At the end of the five-month investigation, the Sherburnes -- a deeply religious couple with six children -- each pleaded no contest to one felony count of possessing 10 tracer bullets, which illuminate the trajectory and are legal in several states but not California. Prosecutors never proved a link between the couple and McVeigh.
But by that time, their home was demolished and their business in ruins. Trudy Sherburne went to jail for five months. Her husband started a prison term that lasted five years because he refused to accept parole conditions that barred him from seeing his wife.
The ordeal has turned the Sherburnes into folk heroes among some religious fundamentalists and gun rights activists. They see the couple as innocent victims of overzealous law enforcement, itching to nab home-grown terrorists in the wake of the Oklahoma bombing. Gun Owners of America, a gun-rights lobbying group based in Virginia, raised thousands of dollars for the couple's legal defense, and conservative radio commentator Jane Chastain, among others, has taken up the Sherburnes' cause.
The tactics used by officials only fed the outrage. Investigators, who portrayed the couple as dangerous outlaws and weapons suppliers for militia groups, even searched the home of the Sherburnes' pastor and the Christian school their children attended.
"We weren't trying to overthrow the government or take out the president," Trudy Sherburne said. "We had no ill intent."
Were the Sherburnes anti-government extremists or simply an eccentric family living a survivalist existence in Southern California's desert frontier?
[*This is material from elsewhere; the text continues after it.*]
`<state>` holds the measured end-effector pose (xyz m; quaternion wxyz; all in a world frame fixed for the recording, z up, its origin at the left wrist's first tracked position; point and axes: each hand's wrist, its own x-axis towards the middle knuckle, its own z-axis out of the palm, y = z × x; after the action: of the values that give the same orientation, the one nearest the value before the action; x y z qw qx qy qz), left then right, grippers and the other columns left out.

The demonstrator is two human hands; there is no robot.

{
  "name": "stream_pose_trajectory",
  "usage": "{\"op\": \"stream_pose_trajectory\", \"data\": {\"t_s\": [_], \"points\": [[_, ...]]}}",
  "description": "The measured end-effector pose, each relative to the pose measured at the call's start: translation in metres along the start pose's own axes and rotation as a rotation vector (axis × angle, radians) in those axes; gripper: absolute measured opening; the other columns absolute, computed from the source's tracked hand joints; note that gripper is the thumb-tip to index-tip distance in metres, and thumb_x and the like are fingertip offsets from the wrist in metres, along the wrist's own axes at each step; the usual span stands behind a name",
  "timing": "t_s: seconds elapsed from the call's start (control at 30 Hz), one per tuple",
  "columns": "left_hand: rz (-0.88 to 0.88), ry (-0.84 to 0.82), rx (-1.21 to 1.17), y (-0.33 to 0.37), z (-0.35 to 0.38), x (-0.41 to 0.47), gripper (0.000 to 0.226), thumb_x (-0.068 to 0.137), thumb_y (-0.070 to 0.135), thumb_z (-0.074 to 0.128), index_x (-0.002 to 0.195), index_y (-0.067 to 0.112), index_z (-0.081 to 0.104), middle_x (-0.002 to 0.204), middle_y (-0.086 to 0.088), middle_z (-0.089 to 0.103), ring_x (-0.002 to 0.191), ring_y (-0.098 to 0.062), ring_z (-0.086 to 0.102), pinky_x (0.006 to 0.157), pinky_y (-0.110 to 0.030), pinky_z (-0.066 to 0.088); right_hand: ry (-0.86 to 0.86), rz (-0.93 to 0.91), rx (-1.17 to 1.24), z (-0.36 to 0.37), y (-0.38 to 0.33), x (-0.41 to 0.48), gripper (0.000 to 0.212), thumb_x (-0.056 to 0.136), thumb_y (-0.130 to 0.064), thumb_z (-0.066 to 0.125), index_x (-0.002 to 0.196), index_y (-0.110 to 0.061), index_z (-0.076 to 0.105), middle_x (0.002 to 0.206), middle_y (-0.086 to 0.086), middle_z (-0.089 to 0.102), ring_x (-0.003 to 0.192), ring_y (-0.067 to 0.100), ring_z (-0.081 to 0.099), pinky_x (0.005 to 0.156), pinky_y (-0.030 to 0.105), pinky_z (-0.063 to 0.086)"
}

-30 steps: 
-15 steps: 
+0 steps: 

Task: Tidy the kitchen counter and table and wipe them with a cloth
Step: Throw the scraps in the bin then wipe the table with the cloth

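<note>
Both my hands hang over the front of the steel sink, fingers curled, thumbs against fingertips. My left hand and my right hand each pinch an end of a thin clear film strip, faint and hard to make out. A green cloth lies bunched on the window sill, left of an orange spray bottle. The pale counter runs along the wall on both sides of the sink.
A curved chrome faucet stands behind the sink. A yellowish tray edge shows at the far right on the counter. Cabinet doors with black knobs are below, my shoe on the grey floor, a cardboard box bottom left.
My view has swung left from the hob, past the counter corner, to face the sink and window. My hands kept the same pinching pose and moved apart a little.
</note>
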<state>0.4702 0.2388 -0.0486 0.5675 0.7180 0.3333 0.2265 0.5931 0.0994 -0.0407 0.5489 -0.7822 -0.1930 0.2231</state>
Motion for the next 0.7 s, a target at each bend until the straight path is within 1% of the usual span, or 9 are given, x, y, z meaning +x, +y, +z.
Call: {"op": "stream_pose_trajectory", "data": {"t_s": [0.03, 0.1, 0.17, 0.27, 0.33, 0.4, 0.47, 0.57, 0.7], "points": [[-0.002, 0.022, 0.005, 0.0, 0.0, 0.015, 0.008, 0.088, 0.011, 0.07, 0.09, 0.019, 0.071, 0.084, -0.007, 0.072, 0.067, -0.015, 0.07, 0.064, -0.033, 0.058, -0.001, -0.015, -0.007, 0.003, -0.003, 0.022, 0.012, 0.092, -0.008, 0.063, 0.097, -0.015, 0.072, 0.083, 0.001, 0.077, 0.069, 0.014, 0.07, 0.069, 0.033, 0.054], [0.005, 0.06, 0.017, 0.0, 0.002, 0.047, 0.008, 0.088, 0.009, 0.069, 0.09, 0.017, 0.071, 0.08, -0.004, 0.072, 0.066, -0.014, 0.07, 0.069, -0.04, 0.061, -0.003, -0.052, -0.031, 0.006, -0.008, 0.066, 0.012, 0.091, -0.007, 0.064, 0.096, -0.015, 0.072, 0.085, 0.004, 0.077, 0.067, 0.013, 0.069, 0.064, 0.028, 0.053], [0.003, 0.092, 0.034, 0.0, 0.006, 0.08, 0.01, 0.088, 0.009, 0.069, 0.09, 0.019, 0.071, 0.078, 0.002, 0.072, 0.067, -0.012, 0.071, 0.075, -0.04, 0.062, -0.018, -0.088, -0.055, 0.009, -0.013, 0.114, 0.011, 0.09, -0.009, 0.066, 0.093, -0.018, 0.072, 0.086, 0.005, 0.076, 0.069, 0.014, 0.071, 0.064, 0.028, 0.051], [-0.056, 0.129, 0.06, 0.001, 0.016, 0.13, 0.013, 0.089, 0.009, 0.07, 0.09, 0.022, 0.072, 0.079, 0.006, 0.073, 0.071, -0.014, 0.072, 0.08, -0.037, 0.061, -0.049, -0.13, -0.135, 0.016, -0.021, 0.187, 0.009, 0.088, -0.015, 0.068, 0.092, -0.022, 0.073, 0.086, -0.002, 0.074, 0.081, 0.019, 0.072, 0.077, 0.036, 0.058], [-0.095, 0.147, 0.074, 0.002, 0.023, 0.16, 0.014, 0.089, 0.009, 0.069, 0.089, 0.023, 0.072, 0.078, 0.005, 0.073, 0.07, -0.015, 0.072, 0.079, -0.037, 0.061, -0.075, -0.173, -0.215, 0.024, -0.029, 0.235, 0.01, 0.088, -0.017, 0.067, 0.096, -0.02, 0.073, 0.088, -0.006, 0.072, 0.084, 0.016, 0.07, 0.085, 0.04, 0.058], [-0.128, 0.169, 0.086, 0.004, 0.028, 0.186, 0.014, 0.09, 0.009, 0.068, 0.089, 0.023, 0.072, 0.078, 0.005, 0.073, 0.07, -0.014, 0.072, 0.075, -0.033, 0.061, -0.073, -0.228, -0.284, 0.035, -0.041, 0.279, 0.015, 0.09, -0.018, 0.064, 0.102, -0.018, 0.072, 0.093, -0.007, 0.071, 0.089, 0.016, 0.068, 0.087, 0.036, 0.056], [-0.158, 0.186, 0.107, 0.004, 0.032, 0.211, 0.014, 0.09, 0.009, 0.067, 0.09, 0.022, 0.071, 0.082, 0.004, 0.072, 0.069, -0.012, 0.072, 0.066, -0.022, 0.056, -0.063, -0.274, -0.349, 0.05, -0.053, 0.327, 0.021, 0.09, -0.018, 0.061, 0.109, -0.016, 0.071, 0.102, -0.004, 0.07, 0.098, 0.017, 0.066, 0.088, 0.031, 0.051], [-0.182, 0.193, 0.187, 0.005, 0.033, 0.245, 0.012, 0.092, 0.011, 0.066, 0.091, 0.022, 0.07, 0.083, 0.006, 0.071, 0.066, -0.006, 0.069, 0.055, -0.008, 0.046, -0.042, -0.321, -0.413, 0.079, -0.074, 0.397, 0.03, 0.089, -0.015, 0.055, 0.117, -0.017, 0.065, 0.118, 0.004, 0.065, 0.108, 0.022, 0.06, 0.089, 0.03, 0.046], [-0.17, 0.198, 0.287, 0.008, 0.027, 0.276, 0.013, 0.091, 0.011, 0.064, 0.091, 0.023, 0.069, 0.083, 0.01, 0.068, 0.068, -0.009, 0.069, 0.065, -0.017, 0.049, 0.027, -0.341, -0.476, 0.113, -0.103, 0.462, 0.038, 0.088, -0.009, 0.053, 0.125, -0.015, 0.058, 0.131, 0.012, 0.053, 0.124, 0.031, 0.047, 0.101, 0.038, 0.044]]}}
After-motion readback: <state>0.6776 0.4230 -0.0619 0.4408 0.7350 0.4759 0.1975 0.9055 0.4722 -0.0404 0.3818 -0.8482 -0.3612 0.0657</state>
And if the couple were so dangerous, why did prosecutors succeed in getting a conviction on only one count each?
The answers may be revealed this year when a San Bernardino County Superior Court judge considers a lawsuit Trudy Sherburne filed against the county. The suit seeks $2 million in damages, arguing that multiple raids of the family home were unreasonable and based on weak evidence. The suit also accuses sheriff's deputies of ruining the couple's military surplus business by leaving the inventory -- shoes, pants, ready-to-eat meals -- in piles on the ground, where it was exposed to the elements and thieves.
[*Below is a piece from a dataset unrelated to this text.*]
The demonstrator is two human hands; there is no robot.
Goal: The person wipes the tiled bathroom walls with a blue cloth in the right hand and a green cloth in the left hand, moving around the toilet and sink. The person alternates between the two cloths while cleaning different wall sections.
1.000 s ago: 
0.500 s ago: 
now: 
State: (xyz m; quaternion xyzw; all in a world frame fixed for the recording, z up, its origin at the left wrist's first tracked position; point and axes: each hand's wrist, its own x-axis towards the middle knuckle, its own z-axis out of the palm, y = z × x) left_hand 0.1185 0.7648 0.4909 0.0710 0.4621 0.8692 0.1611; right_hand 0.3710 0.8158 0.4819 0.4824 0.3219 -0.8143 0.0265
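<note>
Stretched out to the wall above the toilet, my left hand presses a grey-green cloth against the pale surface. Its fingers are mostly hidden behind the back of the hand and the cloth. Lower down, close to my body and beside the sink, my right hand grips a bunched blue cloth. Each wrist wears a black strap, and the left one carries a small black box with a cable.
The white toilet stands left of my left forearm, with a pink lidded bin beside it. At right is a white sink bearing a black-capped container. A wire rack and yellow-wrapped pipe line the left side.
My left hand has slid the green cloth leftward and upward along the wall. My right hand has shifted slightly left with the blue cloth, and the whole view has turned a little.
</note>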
The county has filed its own lawsuit, asking a judge to fine the Sherburnes $250,000 for using their home to stockpile the military surplus inventory in violation of county zoning codes. The county has also billed the family $25,000 for the cost of demolishing the house in 2001 for building code violations. No court date has been set for either lawsuit, and the Sherburnes have yet to pay the county bill.
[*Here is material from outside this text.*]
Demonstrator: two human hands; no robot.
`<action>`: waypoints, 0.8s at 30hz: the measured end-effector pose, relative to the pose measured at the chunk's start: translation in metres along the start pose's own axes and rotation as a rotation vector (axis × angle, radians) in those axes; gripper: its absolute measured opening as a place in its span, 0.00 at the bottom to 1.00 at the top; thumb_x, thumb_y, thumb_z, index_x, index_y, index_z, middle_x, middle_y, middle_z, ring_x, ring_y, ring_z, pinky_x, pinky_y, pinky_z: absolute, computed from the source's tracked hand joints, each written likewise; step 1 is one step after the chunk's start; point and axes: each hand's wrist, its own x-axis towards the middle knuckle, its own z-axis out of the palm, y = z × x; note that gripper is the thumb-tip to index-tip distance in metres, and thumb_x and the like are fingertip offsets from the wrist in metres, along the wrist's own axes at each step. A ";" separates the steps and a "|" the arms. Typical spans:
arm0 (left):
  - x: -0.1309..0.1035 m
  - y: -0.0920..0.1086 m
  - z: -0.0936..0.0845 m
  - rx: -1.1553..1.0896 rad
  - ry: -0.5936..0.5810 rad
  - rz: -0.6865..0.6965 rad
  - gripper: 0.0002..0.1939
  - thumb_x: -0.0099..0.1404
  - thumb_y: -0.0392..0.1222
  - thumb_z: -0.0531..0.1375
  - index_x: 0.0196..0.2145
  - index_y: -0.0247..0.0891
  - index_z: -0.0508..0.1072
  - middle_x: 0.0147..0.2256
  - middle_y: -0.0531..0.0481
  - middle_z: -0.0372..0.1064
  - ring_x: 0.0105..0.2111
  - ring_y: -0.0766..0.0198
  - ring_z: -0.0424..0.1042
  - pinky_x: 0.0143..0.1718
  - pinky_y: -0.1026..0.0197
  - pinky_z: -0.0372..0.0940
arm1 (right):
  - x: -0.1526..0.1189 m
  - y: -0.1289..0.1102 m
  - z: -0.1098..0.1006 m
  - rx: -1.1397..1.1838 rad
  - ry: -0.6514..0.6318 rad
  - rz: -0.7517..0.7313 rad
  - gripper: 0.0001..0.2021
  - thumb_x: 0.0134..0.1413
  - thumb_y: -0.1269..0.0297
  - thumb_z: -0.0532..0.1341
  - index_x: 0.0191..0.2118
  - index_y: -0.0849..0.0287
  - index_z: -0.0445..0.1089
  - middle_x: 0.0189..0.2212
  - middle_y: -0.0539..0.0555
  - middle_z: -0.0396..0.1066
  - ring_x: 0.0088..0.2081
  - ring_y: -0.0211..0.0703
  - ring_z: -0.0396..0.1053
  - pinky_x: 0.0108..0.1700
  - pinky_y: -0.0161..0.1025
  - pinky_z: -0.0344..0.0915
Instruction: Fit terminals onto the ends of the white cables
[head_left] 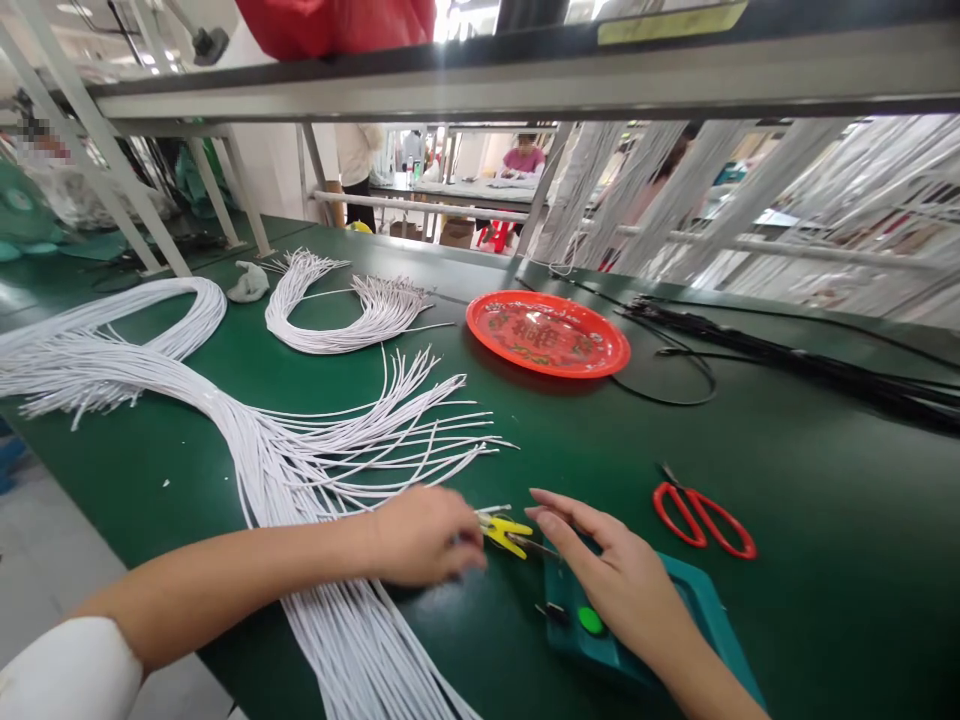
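My left hand (429, 537) is curled over a thick bundle of white cords (262, 450). Its fingertips are smeared by motion, so I cannot tell whether they hold anything. A small yellow clip (508, 533) sits between my two hands, near the tip of a white cord. My right hand (611, 565) is held above a teal box (701, 600), fingers stretched out and thumb apart from them, with nothing visible in it. The box has a green round button (591, 620) and a thin metal rod reaching toward the clip.
Red-handled scissors (701, 515) lie right of the box. Behind are a red oval tray (547, 335), a curved white cord bundle (330, 335) and black cords (795, 360). A shelf (480, 95) spans overhead. People work in the background.
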 end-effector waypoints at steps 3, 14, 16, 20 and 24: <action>-0.024 0.017 0.016 -0.017 -0.337 0.185 0.11 0.57 0.47 0.57 0.27 0.38 0.74 0.24 0.51 0.71 0.25 0.65 0.69 0.25 0.67 0.59 | 0.001 0.000 0.000 -0.002 -0.014 0.022 0.24 0.47 0.44 0.51 0.42 0.54 0.72 0.39 0.53 0.73 0.43 0.48 0.68 0.44 0.43 0.64; -0.014 0.022 0.005 -0.374 -0.175 -0.013 0.09 0.60 0.39 0.54 0.35 0.37 0.73 0.32 0.51 0.72 0.30 0.69 0.68 0.32 0.71 0.59 | 0.003 0.003 0.000 0.040 -0.052 0.038 0.26 0.46 0.42 0.50 0.41 0.54 0.72 0.38 0.54 0.74 0.43 0.49 0.69 0.46 0.43 0.64; -0.003 0.019 0.004 -0.539 -0.051 -0.094 0.11 0.59 0.42 0.55 0.35 0.37 0.74 0.30 0.51 0.71 0.28 0.70 0.66 0.31 0.71 0.59 | 0.003 0.002 0.000 0.042 -0.040 0.024 0.25 0.47 0.43 0.49 0.40 0.54 0.72 0.37 0.54 0.74 0.43 0.49 0.69 0.47 0.45 0.63; 0.017 0.008 0.014 -0.765 0.195 -0.350 0.13 0.56 0.43 0.56 0.32 0.33 0.75 0.24 0.52 0.69 0.23 0.70 0.62 0.25 0.69 0.56 | 0.002 0.001 -0.001 0.040 -0.016 -0.020 0.24 0.48 0.44 0.49 0.39 0.55 0.73 0.35 0.55 0.75 0.41 0.50 0.70 0.46 0.47 0.63; 0.022 0.000 0.023 -0.810 0.360 -0.446 0.14 0.55 0.45 0.55 0.33 0.32 0.75 0.23 0.51 0.68 0.23 0.69 0.61 0.24 0.67 0.55 | 0.001 -0.001 -0.002 0.009 0.003 -0.036 0.21 0.47 0.47 0.53 0.38 0.54 0.74 0.36 0.53 0.75 0.40 0.49 0.70 0.43 0.44 0.66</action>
Marjorie Mikels, an Upland attorney and friend of Trudy Sherburne, said the couple had "nothing there that was of any import -- certainly nothing worth destroying their lives and their home."
David Hardy, a Tucson attorney who wrote about the Sherburnes' case on a Gun Owners of America website, agreed.
"I think they [investigators] assumed the worst out of the available evidence, and when it wasn't the worst, they didn't back off an inch," he said.
But county officials insist the searches were legitimate and resulted in the destruction of dozens of dangerous weapons.
The investigators say their suspicions about the Sherburnes were confirmed when they found five videotapes titled "Militia of Montana First Aid Series" and a handwritten diagram showing a tunnel system beneath the home. Following the diagram, they discovered the remains of a 5,000-gallon cistern that Christopher Sherburne had expanded and fortified.
Inside the underground rooms, investigators found a stockpile of ammunition, five 55-gallon water drums, a portable bathroom and six industrial-size batteries, according to court records. The entrance to one of the rooms was hidden behind a false wall in the house.